### TO DO
Reproduce word for word the lines of the listing from the first one through the one with "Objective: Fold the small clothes", omitting every picture.

### COLLECTED MATERIAL
##############################

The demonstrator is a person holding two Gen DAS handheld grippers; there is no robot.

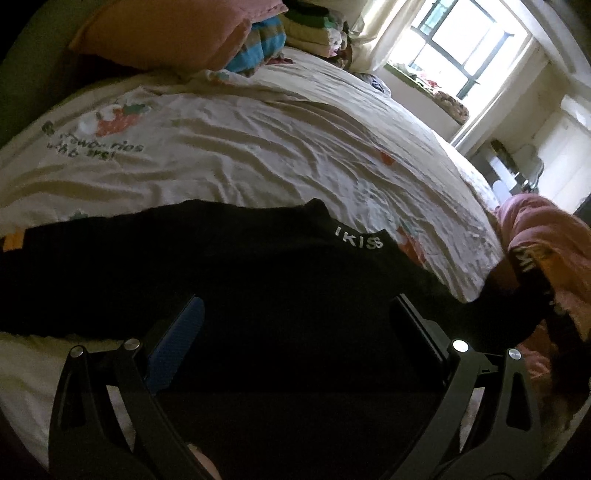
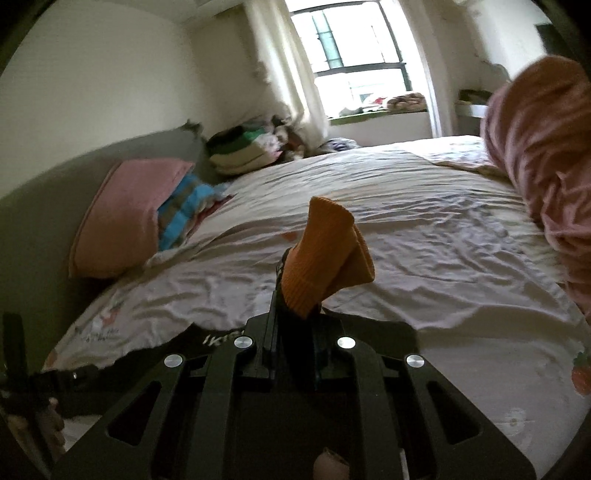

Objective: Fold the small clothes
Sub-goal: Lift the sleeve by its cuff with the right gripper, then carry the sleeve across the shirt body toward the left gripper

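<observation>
**Black sock on the bed, orange cuff in the right tool**

Left wrist view: the left tool point(image 1: 295, 325) stands with its jaws wide apart, a blue pad on the left finger, the right finger dark. Both fingers hang over a black sock point(image 1: 229, 266) that lies stretched across the near part of the bed point(image 1: 277, 155); whether the fingers touch the cloth cannot be told. White letters run along the sock's far edge, and an orange patch shows at its far left end. The bed carries a rumpled cream sheet printed with strawberries. At the far left a pink pillow point(image 1: 173, 33) leans by a heap of folded clothes point(image 1: 310, 26). A pink sleeve point(image 1: 546, 236) enters from the right. A bright window point(image 1: 461, 40) stands at the far right.

Right wrist view: the right tool point(image 2: 295, 299) is nearly closed, pinching the ribbed orange cuff point(image 2: 325, 254) of a sock, which stands up above the fingertips over the sheet. Black cloth trails below the tool towards the near left, where the other tool shows dimly. The pink pillow lies at the left, the sleeve at the right
</observation>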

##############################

### RESPONSE AREA
The demonstrator is a person holding two Gen DAS handheld grippers; there is no robot.


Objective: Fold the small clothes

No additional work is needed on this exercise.